### What you will do
The data are to be restated in full, exactly as presented.
***** Stored data
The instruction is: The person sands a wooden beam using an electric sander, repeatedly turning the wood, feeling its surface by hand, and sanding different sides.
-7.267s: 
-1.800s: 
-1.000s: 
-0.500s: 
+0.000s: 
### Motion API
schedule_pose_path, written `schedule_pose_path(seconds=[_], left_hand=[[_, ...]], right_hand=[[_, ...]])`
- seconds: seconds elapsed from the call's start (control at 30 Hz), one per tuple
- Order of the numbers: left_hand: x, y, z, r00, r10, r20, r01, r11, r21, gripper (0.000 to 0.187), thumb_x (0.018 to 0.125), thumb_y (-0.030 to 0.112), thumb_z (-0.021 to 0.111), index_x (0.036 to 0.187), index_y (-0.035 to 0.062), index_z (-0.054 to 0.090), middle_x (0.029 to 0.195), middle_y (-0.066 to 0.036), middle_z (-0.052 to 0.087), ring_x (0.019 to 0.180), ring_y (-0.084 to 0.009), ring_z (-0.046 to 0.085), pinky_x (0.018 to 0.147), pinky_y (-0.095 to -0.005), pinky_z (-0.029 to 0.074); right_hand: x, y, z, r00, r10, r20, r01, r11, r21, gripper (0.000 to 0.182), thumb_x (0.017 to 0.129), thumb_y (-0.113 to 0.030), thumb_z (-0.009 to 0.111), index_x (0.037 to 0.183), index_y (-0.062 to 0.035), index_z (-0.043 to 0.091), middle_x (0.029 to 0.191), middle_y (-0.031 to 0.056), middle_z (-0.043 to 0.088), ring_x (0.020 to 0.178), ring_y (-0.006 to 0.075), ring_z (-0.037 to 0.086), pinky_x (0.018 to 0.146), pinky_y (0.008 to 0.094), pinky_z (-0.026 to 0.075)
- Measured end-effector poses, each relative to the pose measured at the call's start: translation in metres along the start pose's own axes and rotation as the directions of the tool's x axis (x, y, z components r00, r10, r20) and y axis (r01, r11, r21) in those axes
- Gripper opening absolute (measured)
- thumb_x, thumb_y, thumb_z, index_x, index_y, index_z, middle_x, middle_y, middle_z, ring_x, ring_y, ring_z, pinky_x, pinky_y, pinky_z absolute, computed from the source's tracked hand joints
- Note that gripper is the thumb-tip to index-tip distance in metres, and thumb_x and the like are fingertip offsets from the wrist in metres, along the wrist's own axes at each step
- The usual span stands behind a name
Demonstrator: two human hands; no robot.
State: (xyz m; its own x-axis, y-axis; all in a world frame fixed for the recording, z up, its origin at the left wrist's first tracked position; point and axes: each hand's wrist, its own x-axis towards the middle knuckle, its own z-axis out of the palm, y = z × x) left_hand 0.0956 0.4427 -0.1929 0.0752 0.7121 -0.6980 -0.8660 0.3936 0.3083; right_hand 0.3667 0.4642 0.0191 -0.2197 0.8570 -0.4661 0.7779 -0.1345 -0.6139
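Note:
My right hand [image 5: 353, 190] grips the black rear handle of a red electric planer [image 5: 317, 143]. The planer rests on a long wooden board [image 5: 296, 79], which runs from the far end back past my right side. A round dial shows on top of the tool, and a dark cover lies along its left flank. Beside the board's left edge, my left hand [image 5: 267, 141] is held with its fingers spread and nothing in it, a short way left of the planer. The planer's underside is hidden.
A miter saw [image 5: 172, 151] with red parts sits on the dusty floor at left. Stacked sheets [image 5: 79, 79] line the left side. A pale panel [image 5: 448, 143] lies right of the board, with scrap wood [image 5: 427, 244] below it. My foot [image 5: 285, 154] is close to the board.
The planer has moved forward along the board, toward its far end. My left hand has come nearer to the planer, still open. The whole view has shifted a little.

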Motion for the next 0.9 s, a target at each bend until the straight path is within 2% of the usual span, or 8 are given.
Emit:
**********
### Answer below
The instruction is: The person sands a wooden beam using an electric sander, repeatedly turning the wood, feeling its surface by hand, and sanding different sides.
-7.267s: 
-1.800s: 
-1.000s: 
-0.500s: 
+0.000s: 
### Motion API
schedule_pose_path, written `schedule_pose_path(seconds=[_], left_hand=[[_, ...]], right_hand=[[_, ...]])`
- seconds: seconds elapsed from the call's start (control at 30 Hz), one per tuple
- Order of the numbers: left_hand: x, y, z, r00, r10, r20, r01, r11, r21, gripper (0.000 to 0.187), thumb_x (0.018 to 0.125), thumb_y (-0.030 to 0.112), thumb_z (-0.021 to 0.111), index_x (0.036 to 0.187), index_y (-0.035 to 0.062), index_z (-0.054 to 0.090), middle_x (0.029 to 0.195), middle_y (-0.066 to 0.036), middle_z (-0.052 to 0.087), ring_x (0.019 to 0.180), ring_y (-0.084 to 0.009), ring_z (-0.046 to 0.085), pinky_x (0.018 to 0.147), pinky_y (-0.095 to -0.005), pinky_z (-0.029 to 0.074); right_hand: x, y, z, r00, r10, r20, r01, r11, r21, gripper (0.000 to 0.182), thumb_x (0.017 to 0.129), thumb_y (-0.113 to 0.030), thumb_z (-0.009 to 0.111), index_x (0.037 to 0.183), index_y (-0.062 to 0.035), index_z (-0.043 to 0.091), middle_x (0.029 to 0.191), middle_y (-0.031 to 0.056), middle_z (-0.043 to 0.088), ring_x (0.020 to 0.178), ring_y (-0.006 to 0.075), ring_z (-0.037 to 0.086), pinky_x (0.018 to 0.146), pinky_y (0.008 to 0.094), pinky_z (-0.026 to 0.075)
- Measured end-effector poses, each relative to the pose measured at the call's start: translation in metres along the start pose's own axes and rotation as the directions of the tool's x axis (x, y, z components r00, r10, r20) and y axis (r01, r11, r21) in those axes
- Gripper opening absolute (measured)
- thumb_x, thumb_y, thumb_z, index_x, index_y, index_z, middle_x, middle_y, middle_z, ring_x, ring_y, ring_z, pinky_x, pinky_y, pinky_z absolute, computed from the source's tracked hand joints
- Note that gripper is the thumb-tip to index-tip distance in metres, and thumb_x and the like are fingertip offsets from the wrist in metres, along the wrist's own axes at each step
- The usual span stands behind a name
Demonstrator: two human hands; no robot.
State: (xyz m; its own x-axis, y-axis; all in a world frame fixed for the recording, z up, its origin at the left wrist's first tracked position; point and axes: each hand's wrist, its own x-axis towards the middle knuckle, its own z-axis out of the palm, y = z × x) left_hand 0.0956 0.4427 -0.1929 0.0752 0.7121 -0.6980 -0.8660 0.3936 0.3083; right_hand 0.3667 0.4642 0.0191 -0.2197 0.8570 -0.4661 0.7779 -0.1345 -0.6139
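Note:
My right hand [image 5: 353, 190] grips the black rear handle of a red electric planer [image 5: 317, 143]. The planer rests on a long wooden board [image 5: 296, 79], which runs from the far end back past my right side. A round dial shows on top of the tool, and a dark cover lies along its left flank. Beside the board's left edge, my left hand [image 5: 267, 141] is held with its fingers spread and nothing in it, a short way left of the planer. The planer's underside is hidden.
A miter saw [image 5: 172, 151] with red parts sits on the dusty floor at left. Stacked sheets [image 5: 79, 79] line the left side. A pale panel [image 5: 448, 143] lies right of the board, with scrap wood [image 5: 427, 244] below it. My foot [image 5: 285, 154] is close to the board.
The planer has moved forward along the board, toward its far end. My left hand has come nearer to the planer, still open. The whole view has shifted a little.
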
Motion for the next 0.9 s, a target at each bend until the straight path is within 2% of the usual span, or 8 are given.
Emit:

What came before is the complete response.